+++ Recorded data

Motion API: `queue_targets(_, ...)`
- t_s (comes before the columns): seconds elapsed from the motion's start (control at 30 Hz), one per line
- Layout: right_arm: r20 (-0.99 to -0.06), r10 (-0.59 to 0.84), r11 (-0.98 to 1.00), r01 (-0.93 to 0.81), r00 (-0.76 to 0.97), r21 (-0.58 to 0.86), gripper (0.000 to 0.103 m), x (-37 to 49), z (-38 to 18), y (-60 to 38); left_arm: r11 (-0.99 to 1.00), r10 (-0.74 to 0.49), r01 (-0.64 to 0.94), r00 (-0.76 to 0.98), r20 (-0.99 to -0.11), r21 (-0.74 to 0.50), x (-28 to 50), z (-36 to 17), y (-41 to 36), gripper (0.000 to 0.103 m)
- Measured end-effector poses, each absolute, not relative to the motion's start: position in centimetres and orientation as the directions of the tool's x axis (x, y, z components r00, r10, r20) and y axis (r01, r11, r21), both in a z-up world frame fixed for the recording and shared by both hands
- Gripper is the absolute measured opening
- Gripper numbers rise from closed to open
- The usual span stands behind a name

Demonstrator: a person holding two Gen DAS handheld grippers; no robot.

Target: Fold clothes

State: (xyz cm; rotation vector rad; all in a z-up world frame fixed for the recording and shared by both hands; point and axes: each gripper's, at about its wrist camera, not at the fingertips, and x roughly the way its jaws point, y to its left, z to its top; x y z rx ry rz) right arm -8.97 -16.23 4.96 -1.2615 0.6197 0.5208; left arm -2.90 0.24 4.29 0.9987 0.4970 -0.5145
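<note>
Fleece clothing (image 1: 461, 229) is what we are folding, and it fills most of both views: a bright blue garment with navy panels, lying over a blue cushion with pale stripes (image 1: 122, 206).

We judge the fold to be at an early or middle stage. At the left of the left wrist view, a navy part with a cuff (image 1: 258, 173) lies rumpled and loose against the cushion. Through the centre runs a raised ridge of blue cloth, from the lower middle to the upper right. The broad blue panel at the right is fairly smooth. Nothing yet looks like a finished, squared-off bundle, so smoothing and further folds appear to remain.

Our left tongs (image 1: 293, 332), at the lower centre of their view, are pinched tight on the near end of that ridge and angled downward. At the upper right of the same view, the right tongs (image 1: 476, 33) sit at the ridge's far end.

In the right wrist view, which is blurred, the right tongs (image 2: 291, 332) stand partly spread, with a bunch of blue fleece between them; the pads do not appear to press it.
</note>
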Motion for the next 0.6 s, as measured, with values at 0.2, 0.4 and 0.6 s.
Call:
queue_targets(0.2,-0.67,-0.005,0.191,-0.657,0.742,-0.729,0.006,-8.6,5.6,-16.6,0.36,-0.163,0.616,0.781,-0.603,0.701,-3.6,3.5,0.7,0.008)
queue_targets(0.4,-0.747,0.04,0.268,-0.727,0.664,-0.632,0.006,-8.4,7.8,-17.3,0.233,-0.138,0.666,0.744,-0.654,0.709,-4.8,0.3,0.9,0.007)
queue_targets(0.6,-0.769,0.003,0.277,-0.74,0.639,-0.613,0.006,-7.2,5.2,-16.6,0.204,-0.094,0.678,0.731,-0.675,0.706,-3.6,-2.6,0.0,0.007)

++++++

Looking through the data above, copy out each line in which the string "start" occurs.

- t_s (comes before the columns): seconds elapsed from the motion's start (control at 30 Hz), one per line
- Measured end-effector poses, each absolute, not relative to the motion's start: position in centimetres and orientation as the directions of the tool's x axis (x, y, z components r00, r10, r20) and y axis (r01, r11, r21), both in a z-up world frame fixed for the recording and shared by both hands

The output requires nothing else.